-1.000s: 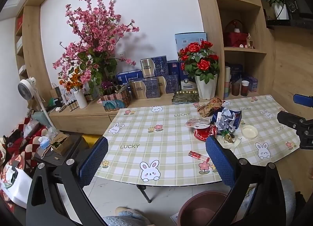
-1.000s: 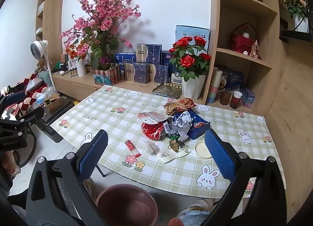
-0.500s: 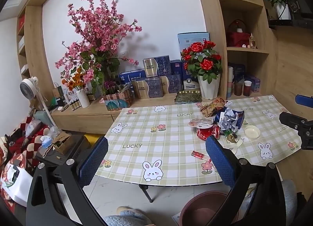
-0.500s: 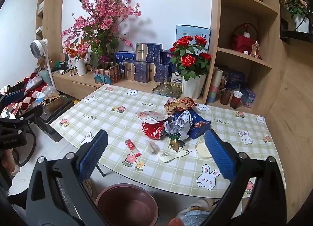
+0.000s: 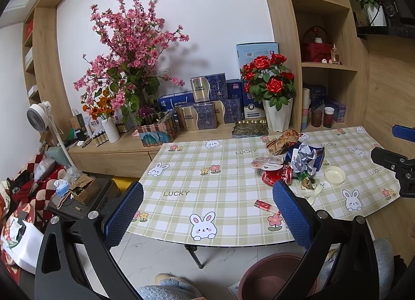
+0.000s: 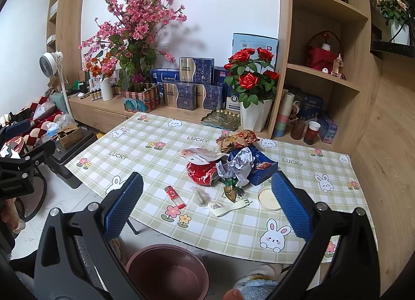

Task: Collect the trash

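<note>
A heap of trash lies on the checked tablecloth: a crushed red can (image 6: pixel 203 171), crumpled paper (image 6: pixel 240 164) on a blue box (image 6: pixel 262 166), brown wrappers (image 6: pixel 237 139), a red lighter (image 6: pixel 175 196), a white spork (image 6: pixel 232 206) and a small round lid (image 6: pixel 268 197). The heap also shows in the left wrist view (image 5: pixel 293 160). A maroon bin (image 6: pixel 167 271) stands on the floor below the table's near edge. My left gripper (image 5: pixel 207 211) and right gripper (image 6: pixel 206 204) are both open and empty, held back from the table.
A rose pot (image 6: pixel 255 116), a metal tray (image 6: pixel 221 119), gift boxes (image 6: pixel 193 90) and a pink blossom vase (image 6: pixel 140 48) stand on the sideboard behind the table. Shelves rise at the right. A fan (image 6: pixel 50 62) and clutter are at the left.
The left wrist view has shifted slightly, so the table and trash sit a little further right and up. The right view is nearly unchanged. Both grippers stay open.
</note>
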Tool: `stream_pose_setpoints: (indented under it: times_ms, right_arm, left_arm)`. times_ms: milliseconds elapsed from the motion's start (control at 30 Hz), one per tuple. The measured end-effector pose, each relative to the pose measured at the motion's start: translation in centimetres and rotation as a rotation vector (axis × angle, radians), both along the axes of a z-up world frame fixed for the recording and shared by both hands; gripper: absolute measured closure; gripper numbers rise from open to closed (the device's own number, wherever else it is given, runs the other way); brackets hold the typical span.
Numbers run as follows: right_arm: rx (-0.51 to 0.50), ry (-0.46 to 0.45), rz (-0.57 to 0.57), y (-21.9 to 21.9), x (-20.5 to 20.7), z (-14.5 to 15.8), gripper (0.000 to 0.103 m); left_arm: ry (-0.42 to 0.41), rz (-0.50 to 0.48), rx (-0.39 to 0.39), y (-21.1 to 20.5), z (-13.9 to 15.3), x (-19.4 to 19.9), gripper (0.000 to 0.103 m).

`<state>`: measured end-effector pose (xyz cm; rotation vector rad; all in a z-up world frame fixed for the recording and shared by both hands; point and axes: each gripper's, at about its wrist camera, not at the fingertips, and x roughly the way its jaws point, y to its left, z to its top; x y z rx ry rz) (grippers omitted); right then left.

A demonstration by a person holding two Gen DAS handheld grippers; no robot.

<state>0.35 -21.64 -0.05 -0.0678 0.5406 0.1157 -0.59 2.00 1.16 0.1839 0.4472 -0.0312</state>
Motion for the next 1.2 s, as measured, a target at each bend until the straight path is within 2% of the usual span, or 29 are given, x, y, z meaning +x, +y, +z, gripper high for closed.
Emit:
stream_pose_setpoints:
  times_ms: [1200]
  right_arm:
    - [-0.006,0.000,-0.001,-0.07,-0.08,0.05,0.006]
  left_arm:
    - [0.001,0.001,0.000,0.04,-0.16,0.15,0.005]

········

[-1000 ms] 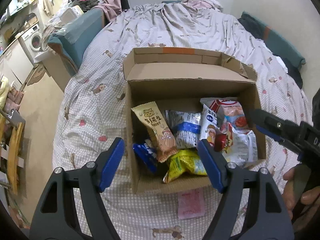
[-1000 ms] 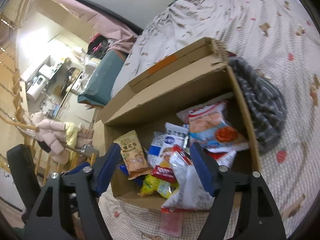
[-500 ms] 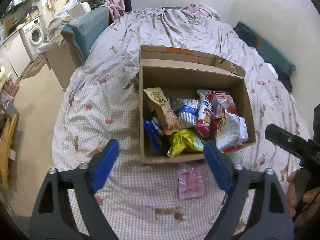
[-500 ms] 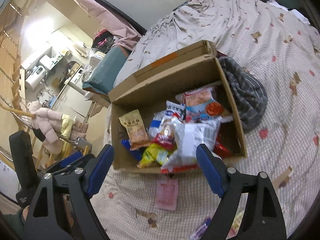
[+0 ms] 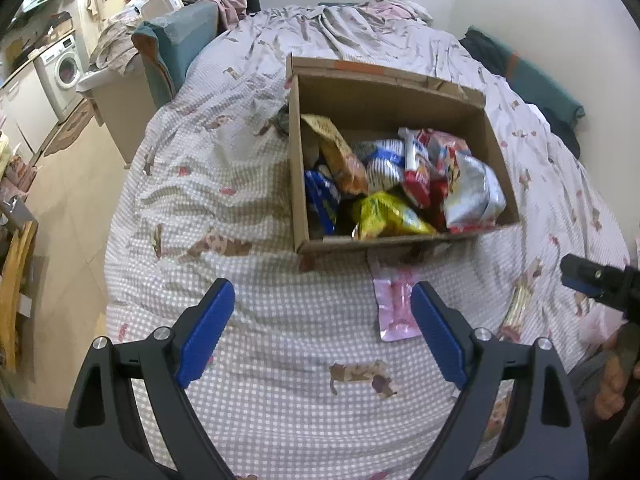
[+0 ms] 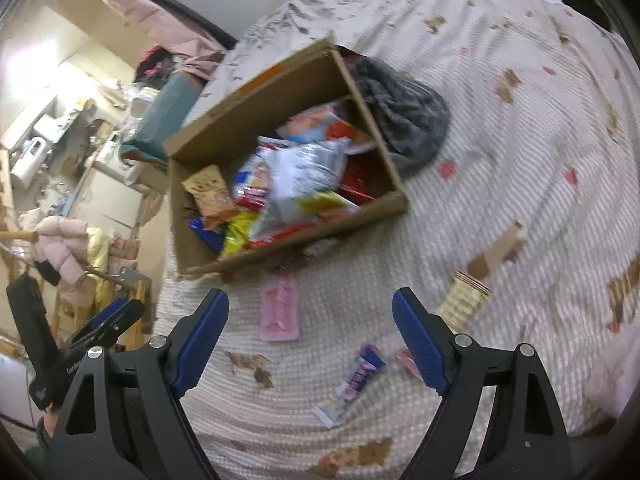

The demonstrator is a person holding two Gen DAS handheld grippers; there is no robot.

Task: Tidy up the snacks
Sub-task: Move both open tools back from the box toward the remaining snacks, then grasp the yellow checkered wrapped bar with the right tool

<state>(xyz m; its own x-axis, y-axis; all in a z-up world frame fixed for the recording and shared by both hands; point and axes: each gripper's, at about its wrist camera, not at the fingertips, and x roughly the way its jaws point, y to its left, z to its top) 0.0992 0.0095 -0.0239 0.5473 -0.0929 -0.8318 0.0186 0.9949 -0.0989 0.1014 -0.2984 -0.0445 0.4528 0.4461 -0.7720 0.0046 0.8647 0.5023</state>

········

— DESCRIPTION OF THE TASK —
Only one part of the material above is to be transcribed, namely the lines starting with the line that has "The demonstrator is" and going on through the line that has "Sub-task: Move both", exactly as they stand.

— YOUR SOLUTION —
The demonstrator is a person holding two Gen DAS handheld grippers; there is no robot.

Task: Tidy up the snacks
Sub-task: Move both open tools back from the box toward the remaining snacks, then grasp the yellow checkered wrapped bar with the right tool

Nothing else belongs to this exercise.